Published 30 Apr 2018 in cs.LG, cs.NE, and stat.ML | (1804.11285v2)

Abstract: Machine learning models are often susceptible to adversarial perturbations of their inputs. Even small perturbations can cause state-of-the-art classifiers with high "standard" accuracy to produce an incorrect prediction with high confidence. To better understand this phenomenon, we study adversarially robust learning from the viewpoint of generalization. We show that already in a simple natural data model, the sample complexity of robust learning can be significantly larger than that of "standard" learning. This gap is information theoretic and holds irrespective of the training algorithm or the model family. We complement our theoretical results with experiments on popular image classification datasets and show that a similar gap exists here as well. We postulate that the difficulty of training robust classifiers stems, at least partially, from this inherently larger sample complexity.

Citations (763)

Summary

  • The paper demonstrates that adversarial robustness requires larger sample complexity, with Gaussian models needing up to a √d increase in data.
  • It employs Gaussian and Bernoulli models to reveal that robust classification markedly outstrips standard generalization in data requirements.
  • The findings underscore the need for innovative algorithms and methods like thresholding to efficiently secure robust accuracy in scarce data settings.

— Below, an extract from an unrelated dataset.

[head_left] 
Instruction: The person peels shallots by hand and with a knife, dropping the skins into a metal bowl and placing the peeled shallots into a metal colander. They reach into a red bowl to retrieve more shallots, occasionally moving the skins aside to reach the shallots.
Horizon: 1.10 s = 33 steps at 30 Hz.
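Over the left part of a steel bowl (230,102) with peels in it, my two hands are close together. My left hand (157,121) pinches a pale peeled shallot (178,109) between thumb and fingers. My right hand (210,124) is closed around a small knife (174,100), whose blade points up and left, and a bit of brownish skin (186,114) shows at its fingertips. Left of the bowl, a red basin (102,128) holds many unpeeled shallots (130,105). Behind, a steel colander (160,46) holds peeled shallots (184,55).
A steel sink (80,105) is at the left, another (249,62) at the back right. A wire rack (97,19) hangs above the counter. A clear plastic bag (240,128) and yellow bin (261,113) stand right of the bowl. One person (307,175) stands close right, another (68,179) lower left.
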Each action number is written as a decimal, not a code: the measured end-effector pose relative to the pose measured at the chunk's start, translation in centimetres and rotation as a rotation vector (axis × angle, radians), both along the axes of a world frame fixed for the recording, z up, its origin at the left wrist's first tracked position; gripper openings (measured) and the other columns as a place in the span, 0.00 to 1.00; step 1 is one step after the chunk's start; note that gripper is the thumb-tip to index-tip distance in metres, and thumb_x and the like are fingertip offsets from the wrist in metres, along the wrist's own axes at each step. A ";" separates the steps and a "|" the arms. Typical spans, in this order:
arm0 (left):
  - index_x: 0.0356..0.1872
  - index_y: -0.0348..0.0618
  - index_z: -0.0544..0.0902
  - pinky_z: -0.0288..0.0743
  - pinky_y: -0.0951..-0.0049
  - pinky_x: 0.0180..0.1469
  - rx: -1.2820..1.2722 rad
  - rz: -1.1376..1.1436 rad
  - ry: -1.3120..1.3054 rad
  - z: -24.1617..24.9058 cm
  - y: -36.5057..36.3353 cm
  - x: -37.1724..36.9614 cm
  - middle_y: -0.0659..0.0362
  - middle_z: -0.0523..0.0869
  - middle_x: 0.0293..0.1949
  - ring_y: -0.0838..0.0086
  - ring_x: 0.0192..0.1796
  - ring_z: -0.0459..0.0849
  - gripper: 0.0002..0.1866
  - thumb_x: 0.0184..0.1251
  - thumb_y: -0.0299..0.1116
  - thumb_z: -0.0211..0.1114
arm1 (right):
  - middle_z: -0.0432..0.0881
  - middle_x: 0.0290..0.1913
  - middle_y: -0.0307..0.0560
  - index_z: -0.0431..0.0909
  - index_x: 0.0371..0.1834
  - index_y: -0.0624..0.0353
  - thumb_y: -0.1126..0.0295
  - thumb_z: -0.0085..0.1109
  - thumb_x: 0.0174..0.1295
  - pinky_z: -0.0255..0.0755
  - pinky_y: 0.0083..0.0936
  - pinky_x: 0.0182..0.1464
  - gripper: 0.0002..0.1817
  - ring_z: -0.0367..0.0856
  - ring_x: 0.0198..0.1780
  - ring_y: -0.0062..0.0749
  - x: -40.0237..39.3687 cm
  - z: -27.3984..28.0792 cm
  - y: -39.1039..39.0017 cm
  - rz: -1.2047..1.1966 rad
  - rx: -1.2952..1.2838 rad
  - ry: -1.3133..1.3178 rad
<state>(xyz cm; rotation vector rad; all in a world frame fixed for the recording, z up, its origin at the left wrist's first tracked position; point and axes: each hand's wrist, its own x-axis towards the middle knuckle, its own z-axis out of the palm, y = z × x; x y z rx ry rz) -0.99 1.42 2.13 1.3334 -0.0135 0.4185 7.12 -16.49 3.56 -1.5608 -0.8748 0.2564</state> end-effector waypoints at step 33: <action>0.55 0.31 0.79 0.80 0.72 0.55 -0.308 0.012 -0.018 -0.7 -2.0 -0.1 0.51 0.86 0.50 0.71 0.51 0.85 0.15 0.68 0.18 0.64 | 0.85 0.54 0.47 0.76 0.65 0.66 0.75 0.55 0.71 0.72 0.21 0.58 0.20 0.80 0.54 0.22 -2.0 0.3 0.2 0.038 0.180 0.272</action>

Adversarially Robust Generalization: Insights and Implications

The paper "Adversarially Robust Generalization Requires More Data" by Ludwig Schmidt, Shibani Santurkar, Dimitris Tsipras, Kunal Talwar, and Aleksander Mądry explores the intricacies of adversarial robustness in machine learning models. The key question addressed is whether the sample complexity for adversarially robust generalization differs from that required for standard generalization.

Summary and Key Findings

Modern machine learning models, despite their high accuracy on standard datasets, are notably vulnerable to adversarial perturbations—small, often imperceptible changes in the input data that can lead to incorrect classifications. This vulnerability poses a significant challenge, especially as these models are increasingly deployed in critical environments. The paper investigates if robust generalization inherently demands more data compared to standard generalization.

The authors study adversarially robust learning through the lens of sample complexity. They introduce two theoretical models for their analysis: a mixture of two class-conditional Gaussians and a Bernoulli distribution. Their findings indicate that robust generalization indeed necessitates a larger sample complexity, and this requirement is fundamental, persisting regardless of the learning algorithm or model utilized.

The Gaussian Model

For the Gaussian model:

  • Standard Generalization: A single sample suffices to achieve high classification accuracy. This result stems from classical Gaussian concentration inequalities.
  • Robust Generalization: Achieving adversarial robustness requires significantly more samples. The authors demonstrate that for perturbations bounded by a constant ϵ\epsilon, the sample complexity increases by a factor of d\sqrt{d}, where dd is the dimension of the input space.

The theoretical results are bolstered by empirical evidence across widely-used image classification datasets, where robust classifiers consistently demand a larger dataset to bridge the gap between standard and robust accuracy.

Practical Implications

The increase in sample complexity for robust generalization has profound implications:

  1. Data Requirement: Adversarial training methods must access substantially more data to achieve robustness. This is critical for areas with data scarcity.
  2. Model Evaluation: When evaluating models, it’s imperative to consider not just standard accuracy but robust accuracy, thereby emphasizing the need for larger training sets.
  3. Algorithm Development: Novel algorithms that can leverage limited data efficiently for robust learning are necessary. This might involve incorporating domain-specific prior knowledge into the models.

The Bernoulli Model

For a dataset resembling the MNIST dataset, often modeled using a nearly binary Bernoulli distribution, the authors show:

  • Standard Generalization: Similar to the Gaussian model, a single sample can yield good classification accuracy.
  • Robust Generalization: Linear classifiers struggle with achieving robust accuracy without increasing sample size; however, introducing simple non-linear transformations, such as thresholding, can notably reduce the sample complexity.

Experimental Validation

Experiments on MNIST, CIFAR-10, and SVHN datasets underscore the theoretical findings. Robust classifiers trained on subsets of these datasets reveal a clear trend: achieving robust accuracy similar to standard accuracy requires a significantly larger dataset. Intriguingly, thresholding mechanisms dramatically improve robustness for nearly binary datasets like MNIST, affirming the theoretical predictions.

Discussion and Future Directions

This work establishes that adversarial robustness is not merely a byproduct of model architecture but rather an innate requirement driven by the data distribution and sample complexity. Theoretical insights and experimental results from this paper suggest several future avenues:

  • Exploration of Different Perturbation Norms: While the current study focuses on \ell_\infty-perturbations, extensions to 2\ell_2 and other norm-based perturbations could offer a more comprehensive understanding of robustness.
  • Algorithmic Innovations: Developing algorithms specifically designed to handle the increased sample complexity for robust learning remains an open challenge.
  • Broader Distributional Analysis: Further work could explore more complex and realistic data distributions to fully map out the landscape of adversarially robust generalization.
  • Transfer Learning: Investigating the potential of transfer learning techniques in improving adversarial robustness without a proportionate increase in training data requirements.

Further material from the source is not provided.